[TRACKING] Create a more coherent stats model for libs and consumer #1463

incertum · 2023-10-31T21:06:26Z

As stated in the most recent libs stats refactor/extension PR #1433: #1433 (comment), I am creating this issue to track future refactors that, instead of adding more metrics that we urgently need, aim to create a new, more coherent stats model (software interface/API) across scap, lisinsp, and consumers such as Falco.

CC @jasondellaluce

incertum · 2023-11-14T00:36:41Z

@Andreagit97 answering here re #1433 (comment)

If the final goal is to expose only a Prometheus endpoint using something like https://github.com/jupp0r/prometheus-cpp, are we doing the right thing by exposing a vector of struct scap_stats_v2? At this point we could directly create Prometheus structs in sinsp and expose them to the consumers, so they can add them to the registry and expose them.

The Falco client shall continue to support (1) a simple file sink and (2) the internal rule (JSON formatted) and (3) a prometheus exporter was requested as additional option, but it's not yet on the concrete roadmap, maybe Falco 0.38?

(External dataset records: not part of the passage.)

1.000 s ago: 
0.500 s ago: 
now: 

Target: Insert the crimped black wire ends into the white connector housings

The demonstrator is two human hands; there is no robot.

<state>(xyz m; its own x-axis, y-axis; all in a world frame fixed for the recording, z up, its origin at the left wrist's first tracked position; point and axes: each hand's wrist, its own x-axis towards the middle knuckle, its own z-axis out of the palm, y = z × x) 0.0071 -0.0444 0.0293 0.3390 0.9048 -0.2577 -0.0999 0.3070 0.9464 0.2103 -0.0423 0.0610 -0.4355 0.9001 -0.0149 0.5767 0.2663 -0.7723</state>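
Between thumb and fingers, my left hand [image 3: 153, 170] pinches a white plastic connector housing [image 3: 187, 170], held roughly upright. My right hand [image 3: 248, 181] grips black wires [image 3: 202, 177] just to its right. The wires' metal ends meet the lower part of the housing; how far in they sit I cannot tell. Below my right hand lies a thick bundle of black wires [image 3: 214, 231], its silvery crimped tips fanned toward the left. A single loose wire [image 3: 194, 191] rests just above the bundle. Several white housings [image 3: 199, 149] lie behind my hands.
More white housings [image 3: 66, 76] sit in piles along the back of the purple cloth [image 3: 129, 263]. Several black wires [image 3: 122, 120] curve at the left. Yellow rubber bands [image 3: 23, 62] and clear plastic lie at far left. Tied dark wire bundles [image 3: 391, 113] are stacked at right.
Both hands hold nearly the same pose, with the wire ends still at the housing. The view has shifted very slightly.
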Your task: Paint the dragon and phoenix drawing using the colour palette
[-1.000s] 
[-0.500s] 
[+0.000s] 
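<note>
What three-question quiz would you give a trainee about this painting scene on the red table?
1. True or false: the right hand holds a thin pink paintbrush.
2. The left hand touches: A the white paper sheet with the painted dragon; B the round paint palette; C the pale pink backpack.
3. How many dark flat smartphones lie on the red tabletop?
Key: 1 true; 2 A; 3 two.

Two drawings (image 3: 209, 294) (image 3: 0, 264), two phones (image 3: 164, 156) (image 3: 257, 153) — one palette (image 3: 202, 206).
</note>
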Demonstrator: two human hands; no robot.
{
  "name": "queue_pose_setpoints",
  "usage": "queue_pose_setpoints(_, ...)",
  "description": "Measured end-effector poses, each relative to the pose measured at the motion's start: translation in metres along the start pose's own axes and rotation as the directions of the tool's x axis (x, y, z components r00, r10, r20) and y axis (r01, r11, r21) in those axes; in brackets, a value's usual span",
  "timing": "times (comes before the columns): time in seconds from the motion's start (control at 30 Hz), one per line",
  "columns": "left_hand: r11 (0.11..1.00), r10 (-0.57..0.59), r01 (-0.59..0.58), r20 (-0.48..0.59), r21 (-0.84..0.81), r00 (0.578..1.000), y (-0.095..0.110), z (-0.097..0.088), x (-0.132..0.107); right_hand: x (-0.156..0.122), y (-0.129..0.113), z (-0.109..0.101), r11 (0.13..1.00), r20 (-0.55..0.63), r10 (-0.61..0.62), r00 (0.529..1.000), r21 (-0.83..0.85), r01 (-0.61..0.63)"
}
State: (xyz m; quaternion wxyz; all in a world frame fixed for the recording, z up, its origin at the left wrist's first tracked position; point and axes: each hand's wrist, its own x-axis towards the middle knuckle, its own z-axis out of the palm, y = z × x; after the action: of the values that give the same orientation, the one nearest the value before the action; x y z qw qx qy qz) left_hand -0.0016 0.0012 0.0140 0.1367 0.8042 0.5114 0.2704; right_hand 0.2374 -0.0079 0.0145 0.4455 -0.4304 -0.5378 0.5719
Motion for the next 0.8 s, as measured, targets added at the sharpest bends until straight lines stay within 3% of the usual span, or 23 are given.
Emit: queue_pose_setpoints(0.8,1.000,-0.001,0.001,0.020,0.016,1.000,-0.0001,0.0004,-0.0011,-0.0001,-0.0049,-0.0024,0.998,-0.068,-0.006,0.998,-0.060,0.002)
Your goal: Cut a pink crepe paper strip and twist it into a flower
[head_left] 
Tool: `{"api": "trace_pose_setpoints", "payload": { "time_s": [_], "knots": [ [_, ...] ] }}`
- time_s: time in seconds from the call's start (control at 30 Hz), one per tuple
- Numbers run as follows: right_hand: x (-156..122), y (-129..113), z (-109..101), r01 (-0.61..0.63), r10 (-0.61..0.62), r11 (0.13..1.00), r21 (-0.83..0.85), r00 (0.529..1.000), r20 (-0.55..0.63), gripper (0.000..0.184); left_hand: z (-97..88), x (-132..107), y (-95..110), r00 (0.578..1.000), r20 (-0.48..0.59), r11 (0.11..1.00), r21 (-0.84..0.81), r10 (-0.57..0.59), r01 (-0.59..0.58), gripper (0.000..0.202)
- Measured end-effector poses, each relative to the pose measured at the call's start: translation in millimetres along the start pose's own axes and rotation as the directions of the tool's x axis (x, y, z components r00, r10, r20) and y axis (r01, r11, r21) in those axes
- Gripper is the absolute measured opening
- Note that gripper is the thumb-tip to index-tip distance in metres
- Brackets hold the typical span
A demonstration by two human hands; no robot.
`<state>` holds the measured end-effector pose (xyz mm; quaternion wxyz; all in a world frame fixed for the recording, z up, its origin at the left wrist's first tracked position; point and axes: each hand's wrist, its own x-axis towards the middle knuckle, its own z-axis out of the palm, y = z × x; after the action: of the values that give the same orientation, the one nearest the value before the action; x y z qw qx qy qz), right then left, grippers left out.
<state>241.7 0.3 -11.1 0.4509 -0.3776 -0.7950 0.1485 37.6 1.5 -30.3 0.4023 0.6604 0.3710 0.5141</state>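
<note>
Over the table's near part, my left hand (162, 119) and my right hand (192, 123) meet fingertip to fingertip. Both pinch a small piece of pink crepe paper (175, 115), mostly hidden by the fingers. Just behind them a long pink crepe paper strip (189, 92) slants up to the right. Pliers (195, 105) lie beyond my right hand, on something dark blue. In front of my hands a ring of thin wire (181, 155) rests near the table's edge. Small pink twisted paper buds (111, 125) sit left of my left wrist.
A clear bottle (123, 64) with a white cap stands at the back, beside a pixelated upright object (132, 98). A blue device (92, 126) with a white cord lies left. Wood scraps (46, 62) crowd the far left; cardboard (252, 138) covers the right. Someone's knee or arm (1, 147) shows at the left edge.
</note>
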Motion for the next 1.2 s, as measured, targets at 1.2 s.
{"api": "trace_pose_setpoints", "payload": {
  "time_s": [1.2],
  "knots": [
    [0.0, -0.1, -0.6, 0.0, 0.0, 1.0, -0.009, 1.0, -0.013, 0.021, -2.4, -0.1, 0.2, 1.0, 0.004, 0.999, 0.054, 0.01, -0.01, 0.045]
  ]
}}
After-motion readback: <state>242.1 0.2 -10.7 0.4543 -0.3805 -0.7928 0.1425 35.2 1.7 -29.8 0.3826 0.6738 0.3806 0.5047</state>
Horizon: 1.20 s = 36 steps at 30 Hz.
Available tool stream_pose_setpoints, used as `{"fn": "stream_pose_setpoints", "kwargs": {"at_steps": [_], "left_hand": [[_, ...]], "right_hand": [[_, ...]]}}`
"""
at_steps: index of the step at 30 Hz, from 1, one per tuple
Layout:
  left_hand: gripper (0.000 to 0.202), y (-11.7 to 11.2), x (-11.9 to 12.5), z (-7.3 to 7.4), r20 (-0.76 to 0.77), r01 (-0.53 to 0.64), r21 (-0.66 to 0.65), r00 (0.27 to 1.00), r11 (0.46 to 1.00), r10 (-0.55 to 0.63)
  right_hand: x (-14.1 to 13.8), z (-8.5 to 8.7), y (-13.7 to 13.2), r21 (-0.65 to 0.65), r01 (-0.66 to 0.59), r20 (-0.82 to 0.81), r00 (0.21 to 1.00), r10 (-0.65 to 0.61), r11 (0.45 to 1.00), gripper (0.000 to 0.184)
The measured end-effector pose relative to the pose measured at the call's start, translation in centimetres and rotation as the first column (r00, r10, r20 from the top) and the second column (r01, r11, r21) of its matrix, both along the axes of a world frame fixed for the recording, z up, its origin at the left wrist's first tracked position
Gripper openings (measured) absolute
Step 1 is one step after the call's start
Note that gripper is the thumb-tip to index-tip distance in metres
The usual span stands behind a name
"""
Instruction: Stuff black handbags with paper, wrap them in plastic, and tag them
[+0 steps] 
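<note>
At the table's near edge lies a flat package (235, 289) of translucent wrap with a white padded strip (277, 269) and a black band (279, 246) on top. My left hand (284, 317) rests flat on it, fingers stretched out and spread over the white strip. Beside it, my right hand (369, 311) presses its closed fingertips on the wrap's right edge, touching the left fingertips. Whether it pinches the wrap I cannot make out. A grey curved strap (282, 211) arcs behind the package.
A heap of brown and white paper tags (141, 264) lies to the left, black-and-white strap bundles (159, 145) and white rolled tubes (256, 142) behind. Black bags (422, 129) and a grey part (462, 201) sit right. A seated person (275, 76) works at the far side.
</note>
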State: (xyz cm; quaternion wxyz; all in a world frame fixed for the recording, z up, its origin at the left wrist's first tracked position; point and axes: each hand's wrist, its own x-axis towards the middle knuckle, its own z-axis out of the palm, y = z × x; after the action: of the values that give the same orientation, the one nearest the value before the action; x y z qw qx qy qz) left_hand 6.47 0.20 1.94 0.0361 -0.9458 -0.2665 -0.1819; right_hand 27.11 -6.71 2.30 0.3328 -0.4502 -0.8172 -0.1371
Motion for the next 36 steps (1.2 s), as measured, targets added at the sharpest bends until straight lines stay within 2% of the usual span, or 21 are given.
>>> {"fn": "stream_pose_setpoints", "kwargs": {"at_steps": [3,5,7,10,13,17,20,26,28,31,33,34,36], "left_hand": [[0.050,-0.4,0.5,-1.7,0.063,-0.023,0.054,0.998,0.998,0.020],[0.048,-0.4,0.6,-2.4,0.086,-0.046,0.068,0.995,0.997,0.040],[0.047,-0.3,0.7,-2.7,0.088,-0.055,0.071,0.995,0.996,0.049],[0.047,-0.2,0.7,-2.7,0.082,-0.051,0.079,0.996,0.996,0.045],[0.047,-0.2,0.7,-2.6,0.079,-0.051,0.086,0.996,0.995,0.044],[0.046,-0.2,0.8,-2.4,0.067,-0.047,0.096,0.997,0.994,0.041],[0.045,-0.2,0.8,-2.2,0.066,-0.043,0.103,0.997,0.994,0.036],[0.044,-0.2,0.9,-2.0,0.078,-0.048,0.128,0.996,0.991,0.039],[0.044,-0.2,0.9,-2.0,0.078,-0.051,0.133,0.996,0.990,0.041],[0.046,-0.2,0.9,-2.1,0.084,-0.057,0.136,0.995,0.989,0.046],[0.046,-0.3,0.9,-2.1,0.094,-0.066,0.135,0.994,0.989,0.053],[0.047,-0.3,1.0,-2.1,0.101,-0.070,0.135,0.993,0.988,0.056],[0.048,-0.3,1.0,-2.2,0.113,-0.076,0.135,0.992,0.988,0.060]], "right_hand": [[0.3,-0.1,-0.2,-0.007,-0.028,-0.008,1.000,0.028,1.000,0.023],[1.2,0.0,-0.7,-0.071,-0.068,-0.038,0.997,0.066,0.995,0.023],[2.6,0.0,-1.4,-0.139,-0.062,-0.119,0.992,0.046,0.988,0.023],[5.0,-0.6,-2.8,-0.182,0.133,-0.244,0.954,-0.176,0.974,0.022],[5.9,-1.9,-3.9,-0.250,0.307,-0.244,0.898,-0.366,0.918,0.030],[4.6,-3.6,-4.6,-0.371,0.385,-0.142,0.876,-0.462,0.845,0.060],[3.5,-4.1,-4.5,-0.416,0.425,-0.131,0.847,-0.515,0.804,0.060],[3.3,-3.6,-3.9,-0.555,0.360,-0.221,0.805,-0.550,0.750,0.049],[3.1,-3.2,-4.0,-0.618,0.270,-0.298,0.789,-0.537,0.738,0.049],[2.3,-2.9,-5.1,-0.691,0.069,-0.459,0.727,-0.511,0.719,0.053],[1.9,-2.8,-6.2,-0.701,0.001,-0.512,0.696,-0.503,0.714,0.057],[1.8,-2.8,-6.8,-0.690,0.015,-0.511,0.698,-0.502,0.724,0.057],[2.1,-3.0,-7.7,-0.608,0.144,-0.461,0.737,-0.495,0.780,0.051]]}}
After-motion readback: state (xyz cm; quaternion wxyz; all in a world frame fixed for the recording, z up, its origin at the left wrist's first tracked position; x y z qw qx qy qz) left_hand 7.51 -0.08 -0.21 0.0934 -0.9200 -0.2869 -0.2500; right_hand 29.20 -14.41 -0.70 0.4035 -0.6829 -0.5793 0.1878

As infrastructures / environments are very complex and vary among adopters I believe each of these option is valid and needed. Personally I have experienced that Prometheus only will not solve all of your problems when looking at monitoring very large and diverse environments holistically and the "bring your own metrics" over the internal Falco rule can shine in terms of simplicity and ease of integration into the existing alert output sink that you have to setup anyways if you use Falco (especially non Kubernetes environments).

That being said if the Prometheus struct will have advantages why not? Furthermore, I think the current scap stats v2 schema is not bad and we would be able to convert to Prometheus easily.

@Andreagit97 since you brought this up I was actually already thinking about How To for Falco. Let me attempt to share some more thoughts. On the one hand we have already decided that we want the Prometheus exporter, on the other hand we have also experienced firsthand that such items are a significant LOE and may be only needed or relevant for some time until the next trend arises (see for example the old k8s client or mesos etc) -- we would not know beforehand.

And maybe instead of a full client we can create a solution that pushes some JSON we already have up (I have to first explore options and learn what's possible).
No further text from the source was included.